Rosa Parks, 76 years old, speaks to a crowd celebrating the 25th anniversary of the signing of civils rights laws.

In 1955, Rosa Parks, an African American woman, refused to give up her seat to a White man on a public bus in Montgomery, Alabama. Her arrest for her refusal led to a year-long boycott of the public buses by African American residents in Montgomery. A year later, the United States Supreme Court ruled that the buses had to be integrated.

But what happened to Rosa Parks after the boycott and the integration of the buses? Parks and her husband both lost their jobs. Rosa Parks had difficulty working with local activists because she was so well-recognized. Most activist groups were led by men who did not want to work closely with women. She had no choice but to move from Alabama. She and her family settled in Detroit.

For years, she had difficulty finding work, and she also got very sick. But things improved when she and her husband found steady jobs. In 1965, she started working in the office of a local congressperson, John Conyer. Parks and Conyer worked on many things, including helping homeless people in Detroit find housing. She worked with several organizations that strived to end inequality in Detroit.

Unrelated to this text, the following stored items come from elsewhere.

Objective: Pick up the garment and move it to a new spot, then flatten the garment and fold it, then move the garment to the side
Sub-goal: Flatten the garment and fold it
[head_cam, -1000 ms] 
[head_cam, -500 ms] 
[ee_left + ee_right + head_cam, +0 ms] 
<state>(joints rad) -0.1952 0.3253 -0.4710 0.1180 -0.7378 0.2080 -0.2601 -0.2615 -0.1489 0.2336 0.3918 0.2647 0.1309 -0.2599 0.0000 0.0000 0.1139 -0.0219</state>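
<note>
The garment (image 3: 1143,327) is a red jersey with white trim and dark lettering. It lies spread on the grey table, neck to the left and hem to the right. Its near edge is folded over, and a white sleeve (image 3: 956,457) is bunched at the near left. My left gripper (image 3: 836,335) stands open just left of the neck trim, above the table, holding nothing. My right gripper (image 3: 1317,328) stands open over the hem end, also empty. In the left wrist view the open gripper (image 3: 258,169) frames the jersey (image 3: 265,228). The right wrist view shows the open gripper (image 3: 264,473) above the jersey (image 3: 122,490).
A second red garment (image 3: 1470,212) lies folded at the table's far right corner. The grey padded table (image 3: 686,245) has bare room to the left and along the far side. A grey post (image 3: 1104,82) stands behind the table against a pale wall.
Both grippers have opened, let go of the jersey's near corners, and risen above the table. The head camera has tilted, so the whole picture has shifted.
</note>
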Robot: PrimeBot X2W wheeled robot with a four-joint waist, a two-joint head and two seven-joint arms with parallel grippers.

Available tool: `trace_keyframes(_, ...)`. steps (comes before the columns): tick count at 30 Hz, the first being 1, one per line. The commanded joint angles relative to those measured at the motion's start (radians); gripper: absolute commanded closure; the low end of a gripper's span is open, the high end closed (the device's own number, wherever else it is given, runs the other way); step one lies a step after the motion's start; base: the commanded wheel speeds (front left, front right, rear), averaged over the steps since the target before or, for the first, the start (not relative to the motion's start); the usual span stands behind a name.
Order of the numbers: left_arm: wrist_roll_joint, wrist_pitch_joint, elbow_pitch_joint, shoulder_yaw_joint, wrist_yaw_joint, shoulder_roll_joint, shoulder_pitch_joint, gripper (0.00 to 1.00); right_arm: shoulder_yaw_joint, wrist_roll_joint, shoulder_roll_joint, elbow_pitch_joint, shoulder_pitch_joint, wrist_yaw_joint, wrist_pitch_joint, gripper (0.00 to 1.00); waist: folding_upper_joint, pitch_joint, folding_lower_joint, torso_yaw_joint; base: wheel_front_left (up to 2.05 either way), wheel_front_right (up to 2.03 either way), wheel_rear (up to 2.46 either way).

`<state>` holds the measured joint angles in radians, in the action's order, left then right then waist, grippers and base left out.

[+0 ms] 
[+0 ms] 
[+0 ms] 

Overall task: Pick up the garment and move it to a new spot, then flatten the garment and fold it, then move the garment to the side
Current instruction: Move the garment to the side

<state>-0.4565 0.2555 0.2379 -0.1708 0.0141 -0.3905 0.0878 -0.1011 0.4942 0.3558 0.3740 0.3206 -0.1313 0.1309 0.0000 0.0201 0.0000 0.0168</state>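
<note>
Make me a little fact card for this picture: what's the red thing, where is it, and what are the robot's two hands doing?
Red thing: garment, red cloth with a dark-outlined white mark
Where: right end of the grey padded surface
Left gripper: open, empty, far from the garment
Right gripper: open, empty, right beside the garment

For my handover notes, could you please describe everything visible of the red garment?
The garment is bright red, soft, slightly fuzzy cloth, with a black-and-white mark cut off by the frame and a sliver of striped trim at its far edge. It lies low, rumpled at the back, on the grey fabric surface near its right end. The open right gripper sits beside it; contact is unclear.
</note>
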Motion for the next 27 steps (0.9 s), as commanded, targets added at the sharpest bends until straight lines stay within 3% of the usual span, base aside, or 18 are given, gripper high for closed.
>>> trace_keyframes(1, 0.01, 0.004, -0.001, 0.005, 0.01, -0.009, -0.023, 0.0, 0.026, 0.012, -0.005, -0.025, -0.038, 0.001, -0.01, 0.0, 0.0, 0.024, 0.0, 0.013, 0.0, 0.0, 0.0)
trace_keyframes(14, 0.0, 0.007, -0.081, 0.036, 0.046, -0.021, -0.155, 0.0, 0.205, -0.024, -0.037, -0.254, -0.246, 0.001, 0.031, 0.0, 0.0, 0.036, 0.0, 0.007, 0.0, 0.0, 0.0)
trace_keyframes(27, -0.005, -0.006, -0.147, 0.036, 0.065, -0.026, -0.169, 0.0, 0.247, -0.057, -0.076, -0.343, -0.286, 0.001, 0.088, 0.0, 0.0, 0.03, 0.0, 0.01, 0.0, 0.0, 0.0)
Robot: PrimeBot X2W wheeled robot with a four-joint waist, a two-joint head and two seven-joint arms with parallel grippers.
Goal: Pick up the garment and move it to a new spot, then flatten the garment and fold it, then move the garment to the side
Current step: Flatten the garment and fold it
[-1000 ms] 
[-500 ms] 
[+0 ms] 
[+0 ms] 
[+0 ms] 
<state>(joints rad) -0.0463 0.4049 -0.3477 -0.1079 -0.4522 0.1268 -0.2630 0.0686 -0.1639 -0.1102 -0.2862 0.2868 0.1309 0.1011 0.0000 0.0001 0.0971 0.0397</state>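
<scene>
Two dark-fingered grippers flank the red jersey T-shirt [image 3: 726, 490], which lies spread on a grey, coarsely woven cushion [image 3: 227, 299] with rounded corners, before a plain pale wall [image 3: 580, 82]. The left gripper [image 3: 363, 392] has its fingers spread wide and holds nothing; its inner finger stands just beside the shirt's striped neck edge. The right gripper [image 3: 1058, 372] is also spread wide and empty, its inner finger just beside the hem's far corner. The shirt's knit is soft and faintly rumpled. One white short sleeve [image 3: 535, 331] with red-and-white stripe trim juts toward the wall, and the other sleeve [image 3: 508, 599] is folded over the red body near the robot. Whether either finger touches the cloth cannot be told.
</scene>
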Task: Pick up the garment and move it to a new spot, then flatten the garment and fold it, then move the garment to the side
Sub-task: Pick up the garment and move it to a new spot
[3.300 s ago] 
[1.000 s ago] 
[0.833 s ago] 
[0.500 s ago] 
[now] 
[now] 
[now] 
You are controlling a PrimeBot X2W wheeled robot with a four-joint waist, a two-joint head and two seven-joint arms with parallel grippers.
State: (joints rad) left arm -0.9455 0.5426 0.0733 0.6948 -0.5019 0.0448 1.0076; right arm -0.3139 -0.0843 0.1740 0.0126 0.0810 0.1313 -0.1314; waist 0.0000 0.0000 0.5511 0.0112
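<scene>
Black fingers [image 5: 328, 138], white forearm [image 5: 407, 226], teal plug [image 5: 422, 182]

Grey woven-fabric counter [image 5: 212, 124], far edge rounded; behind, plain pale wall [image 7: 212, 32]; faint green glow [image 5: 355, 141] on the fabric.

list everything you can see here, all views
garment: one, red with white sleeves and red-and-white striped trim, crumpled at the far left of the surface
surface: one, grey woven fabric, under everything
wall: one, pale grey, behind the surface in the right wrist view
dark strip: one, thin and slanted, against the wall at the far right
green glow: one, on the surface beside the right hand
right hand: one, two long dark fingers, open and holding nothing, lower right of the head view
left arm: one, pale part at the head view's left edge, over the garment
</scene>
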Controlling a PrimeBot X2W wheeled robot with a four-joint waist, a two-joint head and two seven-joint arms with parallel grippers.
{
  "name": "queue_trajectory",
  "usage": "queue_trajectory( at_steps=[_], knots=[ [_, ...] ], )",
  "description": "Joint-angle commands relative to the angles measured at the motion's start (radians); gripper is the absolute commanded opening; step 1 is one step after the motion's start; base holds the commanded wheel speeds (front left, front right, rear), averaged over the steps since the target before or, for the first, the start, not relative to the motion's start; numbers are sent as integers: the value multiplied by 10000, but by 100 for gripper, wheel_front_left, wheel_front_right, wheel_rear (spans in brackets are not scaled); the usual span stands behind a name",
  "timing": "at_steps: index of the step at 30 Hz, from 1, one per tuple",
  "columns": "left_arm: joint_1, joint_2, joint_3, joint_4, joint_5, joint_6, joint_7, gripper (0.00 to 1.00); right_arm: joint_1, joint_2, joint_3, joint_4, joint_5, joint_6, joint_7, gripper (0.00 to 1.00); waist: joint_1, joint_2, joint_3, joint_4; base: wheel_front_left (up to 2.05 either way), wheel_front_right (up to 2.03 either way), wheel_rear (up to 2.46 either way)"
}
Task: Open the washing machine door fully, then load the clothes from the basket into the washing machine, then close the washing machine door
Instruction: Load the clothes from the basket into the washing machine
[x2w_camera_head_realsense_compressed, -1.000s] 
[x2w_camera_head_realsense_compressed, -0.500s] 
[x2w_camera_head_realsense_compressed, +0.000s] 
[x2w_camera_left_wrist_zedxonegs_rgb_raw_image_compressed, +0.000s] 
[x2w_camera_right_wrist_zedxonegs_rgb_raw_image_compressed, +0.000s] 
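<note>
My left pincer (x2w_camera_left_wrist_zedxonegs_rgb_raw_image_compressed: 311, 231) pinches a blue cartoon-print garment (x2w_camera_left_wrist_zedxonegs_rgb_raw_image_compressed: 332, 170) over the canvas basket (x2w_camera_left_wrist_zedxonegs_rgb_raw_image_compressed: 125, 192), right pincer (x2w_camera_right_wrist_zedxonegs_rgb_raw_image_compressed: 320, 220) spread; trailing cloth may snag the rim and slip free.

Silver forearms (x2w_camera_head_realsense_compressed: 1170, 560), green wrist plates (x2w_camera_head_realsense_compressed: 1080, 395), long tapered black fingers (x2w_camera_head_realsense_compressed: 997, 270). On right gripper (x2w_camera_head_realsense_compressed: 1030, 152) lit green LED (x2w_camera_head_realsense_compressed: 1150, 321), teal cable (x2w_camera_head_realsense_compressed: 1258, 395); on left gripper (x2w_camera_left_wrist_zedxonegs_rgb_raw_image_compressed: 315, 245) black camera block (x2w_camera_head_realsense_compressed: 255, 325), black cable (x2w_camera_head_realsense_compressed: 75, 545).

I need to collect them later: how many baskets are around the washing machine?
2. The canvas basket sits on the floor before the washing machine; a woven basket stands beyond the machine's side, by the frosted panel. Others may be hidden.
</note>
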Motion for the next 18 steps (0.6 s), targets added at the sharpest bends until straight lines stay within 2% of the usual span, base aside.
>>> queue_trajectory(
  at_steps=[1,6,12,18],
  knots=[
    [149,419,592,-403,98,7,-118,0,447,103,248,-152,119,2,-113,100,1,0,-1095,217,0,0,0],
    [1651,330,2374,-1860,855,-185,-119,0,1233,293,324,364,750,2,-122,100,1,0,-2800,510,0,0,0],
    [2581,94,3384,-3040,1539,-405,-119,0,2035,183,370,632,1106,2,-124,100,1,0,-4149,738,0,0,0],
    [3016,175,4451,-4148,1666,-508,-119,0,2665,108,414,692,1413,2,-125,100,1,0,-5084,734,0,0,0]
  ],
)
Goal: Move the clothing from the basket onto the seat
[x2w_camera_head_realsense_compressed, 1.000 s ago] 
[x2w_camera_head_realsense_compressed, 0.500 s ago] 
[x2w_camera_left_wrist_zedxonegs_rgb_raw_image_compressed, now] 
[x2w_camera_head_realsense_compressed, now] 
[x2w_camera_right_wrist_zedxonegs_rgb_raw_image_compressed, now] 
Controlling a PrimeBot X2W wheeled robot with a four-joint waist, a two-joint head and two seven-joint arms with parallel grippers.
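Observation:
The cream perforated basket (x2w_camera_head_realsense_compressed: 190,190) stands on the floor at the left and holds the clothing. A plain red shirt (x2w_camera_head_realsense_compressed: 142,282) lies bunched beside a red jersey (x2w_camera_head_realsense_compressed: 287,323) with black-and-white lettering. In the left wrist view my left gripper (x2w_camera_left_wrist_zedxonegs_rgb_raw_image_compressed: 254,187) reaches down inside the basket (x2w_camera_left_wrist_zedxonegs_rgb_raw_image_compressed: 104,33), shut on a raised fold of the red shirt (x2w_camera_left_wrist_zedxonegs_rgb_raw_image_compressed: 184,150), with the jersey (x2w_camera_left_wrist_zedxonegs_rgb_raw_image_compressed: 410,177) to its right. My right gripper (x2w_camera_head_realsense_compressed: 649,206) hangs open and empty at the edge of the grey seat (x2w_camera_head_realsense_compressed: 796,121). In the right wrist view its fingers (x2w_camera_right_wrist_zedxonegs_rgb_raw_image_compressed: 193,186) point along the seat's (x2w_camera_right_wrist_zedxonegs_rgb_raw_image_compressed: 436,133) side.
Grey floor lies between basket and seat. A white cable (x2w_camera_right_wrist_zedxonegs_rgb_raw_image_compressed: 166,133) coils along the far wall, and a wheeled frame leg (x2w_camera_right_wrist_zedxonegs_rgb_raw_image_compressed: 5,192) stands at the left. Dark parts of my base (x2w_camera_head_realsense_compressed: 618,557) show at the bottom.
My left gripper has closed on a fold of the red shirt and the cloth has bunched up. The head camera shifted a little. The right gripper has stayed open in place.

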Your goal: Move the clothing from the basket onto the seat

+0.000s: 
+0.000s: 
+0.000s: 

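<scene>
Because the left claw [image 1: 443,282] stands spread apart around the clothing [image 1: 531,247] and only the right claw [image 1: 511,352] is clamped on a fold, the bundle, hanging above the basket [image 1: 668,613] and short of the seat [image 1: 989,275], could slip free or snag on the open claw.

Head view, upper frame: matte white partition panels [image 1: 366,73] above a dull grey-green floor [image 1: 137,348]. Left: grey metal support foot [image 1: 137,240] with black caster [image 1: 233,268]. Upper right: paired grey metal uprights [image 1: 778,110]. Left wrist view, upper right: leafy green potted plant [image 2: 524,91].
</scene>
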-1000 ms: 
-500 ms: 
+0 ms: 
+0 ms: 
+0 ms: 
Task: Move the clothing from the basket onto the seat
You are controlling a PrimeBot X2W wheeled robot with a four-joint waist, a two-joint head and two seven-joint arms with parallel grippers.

Parks admired and followed the work of both Martin Luther King, Jr. and Malcolm X. Parks had worked closely with King during the Montgomery Bus Boycott. When King was assassinated in 1968, she traveled to Memphis to support a march there.

In 1987, she and a friend founded the Rosa and Raymond Parks Institute for Self-Development. The organization ran bus tours that introduced young people to important civil rights and Underground Railroad sites throughout the country. In 1999, Parks received the highest honor a civilian can receive in the United States, the Congressional Gold Medal of Honor. She died in 2005, at the age of 92.

What Do You Think? What do you think were Rosa Parks’s greatest accomplishments? Why do you think so?